Is PT-141 FDA-approved? Yes — but read the fine print before you read anything else. The active drug, bremelanotide, was approved by the FDA on June 21, 2019 under application number NDA 210557 [7][10]. The approval covers one condition in one group: acquired, generalized hypoactive sexual desire disorder (HSDD) — low sexual desire causing distress — in women who have not gone through menopause [3][10].

That is the entire approval. It does not cover men, women past menopause, erectile dysfunction, or sexual "enhancement" [1][10]. Doctors may legally prescribe a drug off-label, but "off-label" means the FDA reviewed neither the safety nor the benefit for that use. Separately, the "PT-141 research chemical" sold online is not the approved drug and sits outside this framework entirely, with no agency checking its contents [10]. The sections below lay each line out with its source.
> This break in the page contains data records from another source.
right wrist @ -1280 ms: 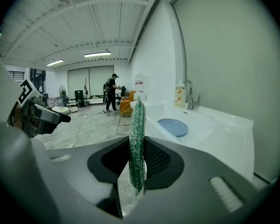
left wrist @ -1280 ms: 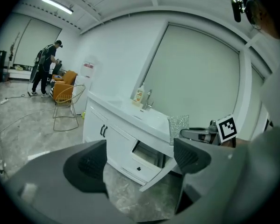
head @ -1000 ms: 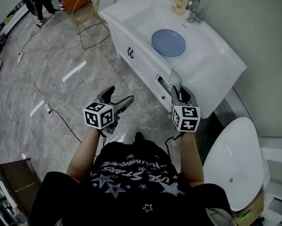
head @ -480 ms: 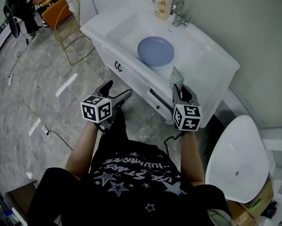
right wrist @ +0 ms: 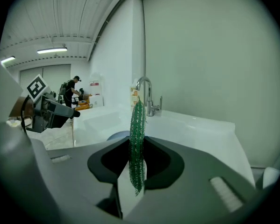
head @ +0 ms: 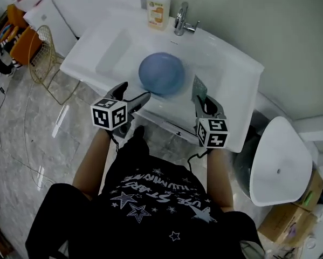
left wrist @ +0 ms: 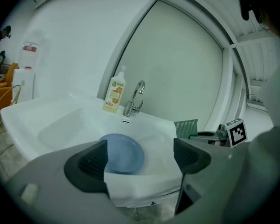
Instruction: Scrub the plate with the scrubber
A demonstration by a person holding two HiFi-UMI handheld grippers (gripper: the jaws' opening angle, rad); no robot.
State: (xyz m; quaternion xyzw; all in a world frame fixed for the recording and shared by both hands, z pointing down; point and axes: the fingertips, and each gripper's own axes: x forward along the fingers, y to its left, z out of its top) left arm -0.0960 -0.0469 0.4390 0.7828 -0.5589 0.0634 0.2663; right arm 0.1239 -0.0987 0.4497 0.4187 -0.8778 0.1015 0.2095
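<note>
Closing on the sink [head: 104,55], I'm getting the plate [head: 161,73] in its basin from far 1 o'clock to near 12, right gripper [head: 206,102] clenching the scrubber [head: 199,86], left gripper [head: 133,94] gaping empty, nearly in scrubbing reach.

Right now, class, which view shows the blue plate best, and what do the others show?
The head view: nearly the whole blue plate, from above, in the sink. The left gripper view shows it obliquely, partly behind a jaw. The right gripper view, only a sliver beside the scrubber.
</note>
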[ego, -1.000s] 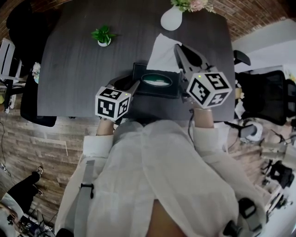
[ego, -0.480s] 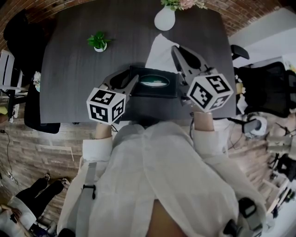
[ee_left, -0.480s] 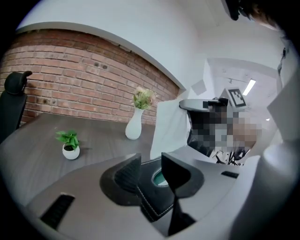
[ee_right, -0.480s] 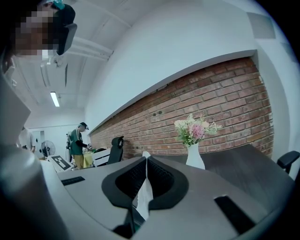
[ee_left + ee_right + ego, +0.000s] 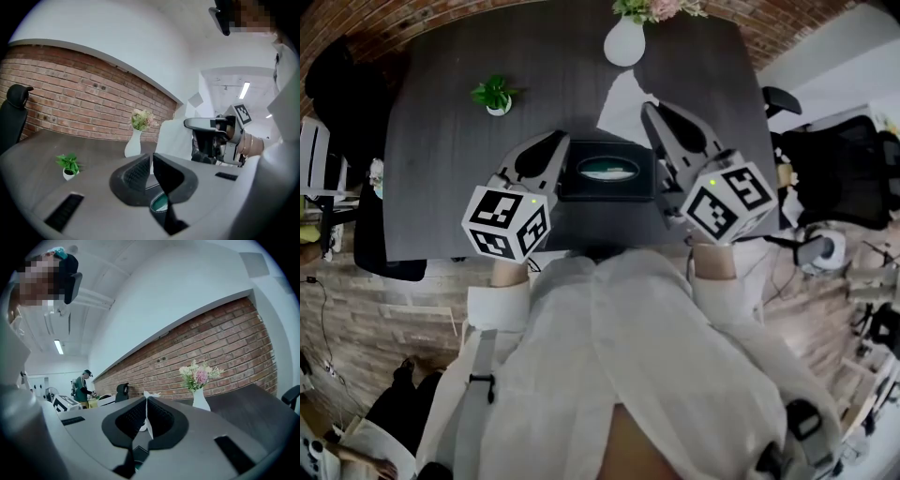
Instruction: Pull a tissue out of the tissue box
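2 grippers: left gripper (image 5: 559,142) jaws have just been closing, all but together, nothing between them, just beside the left end of the 1 tissue box (image 5: 607,172); right gripper (image 5: 649,111) clamped on 1 tissue (image 5: 622,101), sheet held up beyond the box's far right corner, clear of the slot. Box sits near the front edge of the dark table (image 5: 441,159). Farther back: 1 small potted plant (image 5: 494,94), 1 white vase (image 5: 624,45), its flowers cut off by the head view's top edge. In the left gripper view the box is mostly hidden behind the jaws, only its teal slot shows
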`<state>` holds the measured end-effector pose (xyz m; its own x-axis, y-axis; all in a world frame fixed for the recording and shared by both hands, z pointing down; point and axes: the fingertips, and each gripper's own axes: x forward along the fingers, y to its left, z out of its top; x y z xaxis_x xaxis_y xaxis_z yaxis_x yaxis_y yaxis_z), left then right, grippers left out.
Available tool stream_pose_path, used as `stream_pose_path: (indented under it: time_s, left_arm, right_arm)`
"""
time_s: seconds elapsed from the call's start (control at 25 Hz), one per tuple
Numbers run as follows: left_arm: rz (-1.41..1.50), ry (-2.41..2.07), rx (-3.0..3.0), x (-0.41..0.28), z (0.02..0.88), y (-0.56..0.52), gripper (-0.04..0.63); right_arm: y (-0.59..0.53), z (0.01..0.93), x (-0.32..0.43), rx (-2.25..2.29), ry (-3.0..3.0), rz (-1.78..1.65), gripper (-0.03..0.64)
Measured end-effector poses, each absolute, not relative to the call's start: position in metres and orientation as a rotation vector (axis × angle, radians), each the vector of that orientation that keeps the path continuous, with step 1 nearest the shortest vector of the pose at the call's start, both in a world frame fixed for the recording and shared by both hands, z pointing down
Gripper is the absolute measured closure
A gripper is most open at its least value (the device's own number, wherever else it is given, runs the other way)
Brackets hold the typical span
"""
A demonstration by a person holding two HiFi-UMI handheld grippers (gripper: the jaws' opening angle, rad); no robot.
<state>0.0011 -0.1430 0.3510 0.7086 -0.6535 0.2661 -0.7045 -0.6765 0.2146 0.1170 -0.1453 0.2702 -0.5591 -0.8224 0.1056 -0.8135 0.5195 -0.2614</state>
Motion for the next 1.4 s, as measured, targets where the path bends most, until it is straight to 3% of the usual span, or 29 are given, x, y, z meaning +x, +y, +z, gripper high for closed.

The approved indication — the one line that is on the label

Bremelanotide's label is precise. The approved use is acquired, generalized HSDD in premenopausal women [10]. "Acquired" means the low desire developed after a period of normal desire; "generalized" means it is not limited to a particular partner or situation. The approval rests on two identical Phase 3 trials (RECONNECT) in 1,267 premenopausal women, both of which met their co-primary goals on desire and desire-related distress [3].
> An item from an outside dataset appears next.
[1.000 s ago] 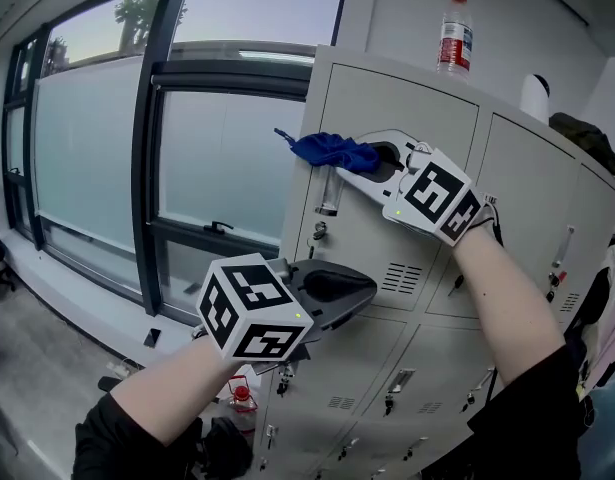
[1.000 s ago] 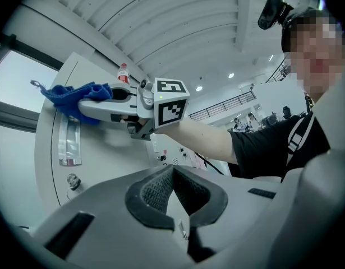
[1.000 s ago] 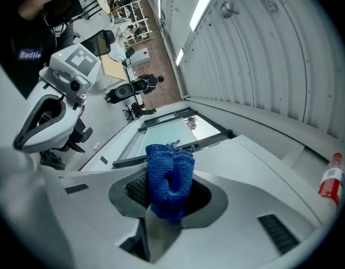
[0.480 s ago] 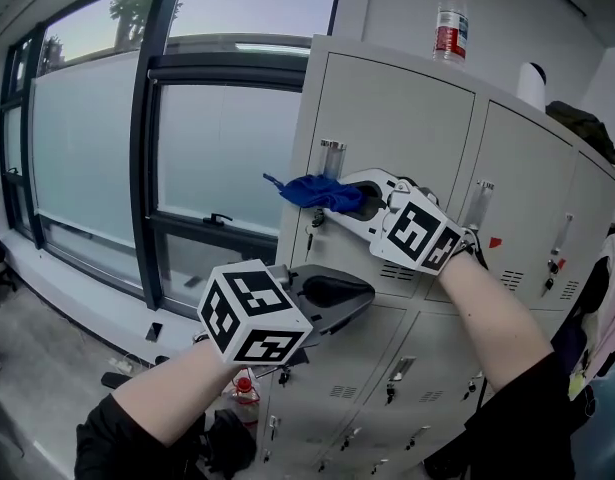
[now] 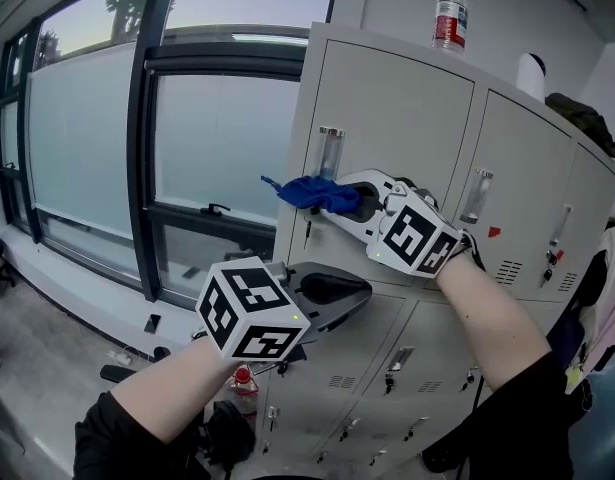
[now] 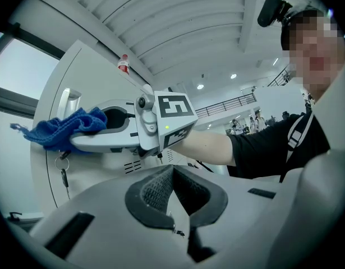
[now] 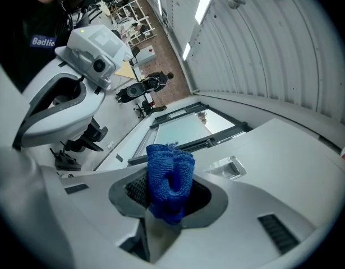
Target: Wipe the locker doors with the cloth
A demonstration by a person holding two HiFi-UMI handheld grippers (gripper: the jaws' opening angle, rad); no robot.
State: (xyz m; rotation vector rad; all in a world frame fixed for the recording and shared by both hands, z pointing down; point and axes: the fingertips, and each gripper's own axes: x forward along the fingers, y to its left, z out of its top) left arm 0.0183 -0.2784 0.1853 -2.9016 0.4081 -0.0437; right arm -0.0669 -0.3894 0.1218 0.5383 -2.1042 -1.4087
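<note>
Tools: your left gripper, jaws pressed together on nothing, hovers low in front of the lower doors. If you sweep the other arm downward, the two tools may knock together.
Cloth: a bunched blue wad pinched in the right gripper, much of it sticking out past the tips. Hard rubbing could drag it out of the jaws.
Key: hangs from the lock just below the cloth. A downward stroke could snag loose fibres on it.
Handle: stands proud of the locker door just above the cloth. An upward pass could strike it with the jaw tips.
Bottle: upright on the locker top, well above the work. Heavy pushing might rock it, though I judge that unlikely.
Left forearm: rises from lower left with the tool roughly level, pointing right toward the lockers, idle.
Right forearm: stretched up and leftward across the doors, with the cloth at the left edge of the upper-left door. Contact with the metal looks likely, not certain.
</note>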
A review of female sexual dysfunction treatment places bremelanotide squarely in this slot — indicated for generalized acquired HSDD in premenopausal women, distinct from off-label transdermal testosterone used in postmenopausal women [8]. The approval also arrived in a notable year for peptide drugs: a survey of 2019 FDA peptide and oligonucleotide approvals situates bremelanotide within that wider trend [9].

PT-141 for men

PT-141 is not FDA-approved for men. This is a frequent point of confusion, so it is worth stating plainly. Early-development studies did test the compound in men: systemic administration produced rapid, dose-dependent erectile activity in men with erectile dysfunction, consistent with a central mechanism [1]. A review of centrally acting agents for male sexual dysfunction describes bremelanotide as a candidate among the first such agents with potential clinical utility [13], and preclinical work supports a CNS-mediated erection effect in animal models [15].

But none of that produced an approval for men. The drug's only approved indication is HSDD in premenopausal women [10]. Any use in men is off-label and outside the data the FDA reviewed.

PT-141 for women

PT-141 for women is approved — but only for a specific group of women. The approval covers premenopausal women with acquired, generalized HSDD [10]. It was not approved for postmenopausal women; the treatment review notes transdermal testosterone is what is used off-label in that population, not bremelanotide [8].

The female-specific evidence is the strongest part of the record. Beyond the two RECONNECT trials [3], a 52-week open-label extension in 684 women showed sustained desire improvements and no new safety signals [4], and a neuroimaging study in 31 premenopausal women with HSDD found MC4R activation raised desire for up to 24 hours and changed brain processing of erotic cues [5]. The preclinical groundwork was laid in female rats, where PT-141 selectively increased solicitational (desire-driven) behavior [2].

Legal status and the research-chemical boundary

There are two different things wearing the same name, and the legal picture depends entirely on which one you mean. Bremelanotide is a prescription pharmaceutical for its approved HSDD indication [7]. The "PT-141 research chemical" is material sold for laboratory use only; it is not the approved drug and is not for human consumption [10].

That distinction is the heart of due diligence. The approved drug went through manufacturing controls, a reviewed label, and post-approval safety monitoring. The research-chemical form has none of that — no regulatory oversight of identity, purity, or concentration [10]. On the anti-doping side, melanocortin agonists fall under WADA's framework for non-approved substances; athletes should consult current WADA guidance directly [10].